(Task to complete): Each line in the listing below needs to be transcribed exactly.

********************

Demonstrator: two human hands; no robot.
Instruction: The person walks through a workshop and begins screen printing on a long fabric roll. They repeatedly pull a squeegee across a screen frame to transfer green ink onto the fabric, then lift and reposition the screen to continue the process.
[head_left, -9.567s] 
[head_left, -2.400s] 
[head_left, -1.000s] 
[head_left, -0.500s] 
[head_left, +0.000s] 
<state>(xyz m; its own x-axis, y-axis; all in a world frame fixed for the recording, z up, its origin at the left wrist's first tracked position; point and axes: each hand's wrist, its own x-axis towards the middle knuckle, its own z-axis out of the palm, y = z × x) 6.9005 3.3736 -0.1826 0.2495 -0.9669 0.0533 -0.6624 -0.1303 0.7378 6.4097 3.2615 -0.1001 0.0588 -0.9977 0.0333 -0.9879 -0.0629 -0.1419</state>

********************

(Your response):
Demonstrator: two human hands; no robot.
Instruction: The person walks through a workshop and begins screen printing on a long fabric roll. They repeatedly pull a squeegee across a screen frame to transfer green ink onto the fabric, then lift and reposition the screen to continue the process.
[head_left, -9.567s] 
[head_left, -2.400s] 
[head_left, -1.000s] 
[head_left, -0.500s] 
[head_left, +0.000s] 
<state>(xyz m; its own x-axis, y-axis; all in a world frame fixed for the recording, z up, its origin at the left wrist's first tracked position; point and axes: each hand's wrist, its own x-axis towards the middle knuckle, its own z-axis out of the palm, y = z × x) 6.9005 3.3736 -0.1826 0.2495 -0.9669 0.0533 -0.6624 -0.1303 0.7378 6.4097 3.2615 -0.1001 0.0588 -0.9977 0.0333 -0.9879 -0.0629 -0.1419</state>

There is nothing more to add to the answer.